Tras confiar durante meses en que sus esfuerzos por negociar de buena fe se verían recompensados, los socios asiáticos de Estados Unidos recibieron con frustración la última amenaza de la Casa Blanca. El 7 de julio, unos días antes de hacer lo propio con la Unión Europea, el presidente Trump envió una carta a diez gobiernos del continente (incluyendo a Japón, Corea del Sur y seis Estados miembros de la ASEAN), a los que les anunciaba la imposición de nuevos aranceles a partir del 1 de agosto. No puede decirse así que Trump allanara el camino a la primera visita a Asia de su secretario de Estado, Marco Rubio, quien de hecho canceló de manera abrupta su previsto desplazamiento a Tokio y Seúl, para limitar su viaje a una estancia de 36 horas (el 10 y 11 de julio) en Kuala Lumpur, donde asistió a las cumbres anuales que organiza la ASEAN.
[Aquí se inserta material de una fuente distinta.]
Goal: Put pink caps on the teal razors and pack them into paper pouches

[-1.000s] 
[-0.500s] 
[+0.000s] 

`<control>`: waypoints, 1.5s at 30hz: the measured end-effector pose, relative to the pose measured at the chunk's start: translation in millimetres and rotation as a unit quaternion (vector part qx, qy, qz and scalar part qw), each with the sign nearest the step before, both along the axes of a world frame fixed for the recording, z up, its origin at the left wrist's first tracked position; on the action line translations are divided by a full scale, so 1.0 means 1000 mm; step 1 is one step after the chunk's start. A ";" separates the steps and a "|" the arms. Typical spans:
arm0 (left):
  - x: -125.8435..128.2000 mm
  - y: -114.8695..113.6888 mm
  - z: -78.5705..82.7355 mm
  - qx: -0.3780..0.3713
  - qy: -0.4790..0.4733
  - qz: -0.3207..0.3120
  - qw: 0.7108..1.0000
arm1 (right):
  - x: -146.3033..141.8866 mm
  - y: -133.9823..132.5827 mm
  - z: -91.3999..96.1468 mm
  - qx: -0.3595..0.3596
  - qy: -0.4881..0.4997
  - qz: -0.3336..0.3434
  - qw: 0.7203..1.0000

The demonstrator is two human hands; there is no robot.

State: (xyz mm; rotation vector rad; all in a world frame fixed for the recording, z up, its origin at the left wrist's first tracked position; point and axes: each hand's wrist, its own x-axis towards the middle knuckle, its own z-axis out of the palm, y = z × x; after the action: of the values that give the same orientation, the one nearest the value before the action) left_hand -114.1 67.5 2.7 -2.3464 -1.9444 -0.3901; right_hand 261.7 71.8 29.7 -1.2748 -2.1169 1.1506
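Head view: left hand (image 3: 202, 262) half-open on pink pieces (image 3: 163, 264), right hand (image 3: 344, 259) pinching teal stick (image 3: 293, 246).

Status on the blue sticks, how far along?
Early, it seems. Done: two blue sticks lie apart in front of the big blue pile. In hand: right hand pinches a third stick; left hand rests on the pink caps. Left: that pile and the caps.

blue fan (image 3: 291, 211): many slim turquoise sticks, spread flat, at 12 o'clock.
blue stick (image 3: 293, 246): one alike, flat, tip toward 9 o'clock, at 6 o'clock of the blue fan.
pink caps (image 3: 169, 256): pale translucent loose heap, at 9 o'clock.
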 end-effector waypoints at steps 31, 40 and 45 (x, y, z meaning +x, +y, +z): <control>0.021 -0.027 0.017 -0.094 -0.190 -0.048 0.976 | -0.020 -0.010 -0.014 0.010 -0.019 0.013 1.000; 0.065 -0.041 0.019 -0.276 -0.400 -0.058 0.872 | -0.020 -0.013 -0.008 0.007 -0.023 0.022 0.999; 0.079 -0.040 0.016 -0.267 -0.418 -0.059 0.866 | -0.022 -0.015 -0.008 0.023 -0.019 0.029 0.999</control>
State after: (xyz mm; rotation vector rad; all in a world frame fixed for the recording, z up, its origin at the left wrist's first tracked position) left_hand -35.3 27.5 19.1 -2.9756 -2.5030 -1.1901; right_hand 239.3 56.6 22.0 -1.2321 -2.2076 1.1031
Si ya resultaba llamativo que, más de seis meses después de su toma de posesión, Rubio no hubiera visitado aún la región pese al discurso de Washington sobre la prioridad del Indo-Pacífico, las circunstancias no han hecho más que dañar la credibilidad de Estados Unidos. La cancelación del viaje a Japón y Corea del Sur—por la visita del primer ministro israelí, Benjamin Netanyahu, a Washington como excusa—, da idea de un escenario de nuevas tensiones, así como de una deriva estructural en las relaciones de la Casa Blanca con sus aliados. La paradoja es que son los intereses norteamericanos los que se ven afectados en mayor medida.
Se extiende la percepción, en efecto, de que las acciones de Trump están deshaciendo décadas de labor diplomática, para ganarse el escepticismo de unos países que evitaban no tener más alternativa que la de formar parte de la órbita económica y política china. Siempre presta al quite, la República Popular ha visto inmediatamente la nueva oportunidad que se le abre de cara a aquellas naciones castigadas por la política comercial trumpiana, ofreciéndose a trabajar con ellas “en defensa del libre comercio y del sistema multilateral”.
Los intercambios de China con la ASEAN superaron el pasado año los 900.000 millones de dólares, aproximadamente el doble del comercio del bloque con Estados Unidos. Pekín ha invertido asimismo miles de millones de dólares en el desarrollo de infraestructuras en el sureste asiático. Si, a través de sus amenazas arancelarias, Washington pretendía complicar indirectamente a la República Popular sus ambiciones, el resultado puede ser más bien el opuesto. La intención de imponer unas elevadas tarifas a las exportaciones de productos desde la ASEAN que procedan en realidad de países terceros (es decir, de China), a economías que viven en gran medida de las ventas al exterior, refuerza el mensaje de Pekín de que no se puede confiar en la administración norteamericana. (A Malasia se le impondrá un 25 por cien, a Indonesia un 32 por cien, a Tailandia y Camboya un 36 por cien, y a Laos y Myanmar un 40 por cien. Después de negociar, Vietnam había logrado una reducción del 46 por cien al 20 por cien).
Tampoco se libran los aliados del noreste asiático, Japón y Corea del Sur, que serán objeto de unos aranceles del 25 por cien. Su dependencia económica y política de China es menor que la de sus vecinos del sur, pero ambos son indispensables en toda política de Estados Unidos orientada a contrarrestar la influencia de Pekín en la región. A la coerción comercial se suma la misma presión que dirige Trump a los socios europeos para aumentar de manera significativa el gasto en defensa. Mientras China, Corea del Norte y Rusia agravan la incertidumbre sobre la estabilidad del Indo-Pacífico, el menosprecio de Washington hacia sus aliados y su hostilidad hacia una economía global abierta, constituyen una inquietud adicional que pone en riesgo los vínculos con las dos capitales.
Corregir la excesiva dependencia de Estados Unidos es ahora una inevitable prioridad para las autoridades japonesas y surcoreanas. Entretanto, es Pekín quien se beneficia de la erosión de las alianzas que mantuvieron el equilibrio estratégico asiático durante más de siete décadas. Quizá sin pretenderlo, Trump le ha hecho un nuevo regalo a Xi Jinping. Es la consecuencia de actuar sobre la premisa de que, teniendo poder, no es necesaria una estrategia.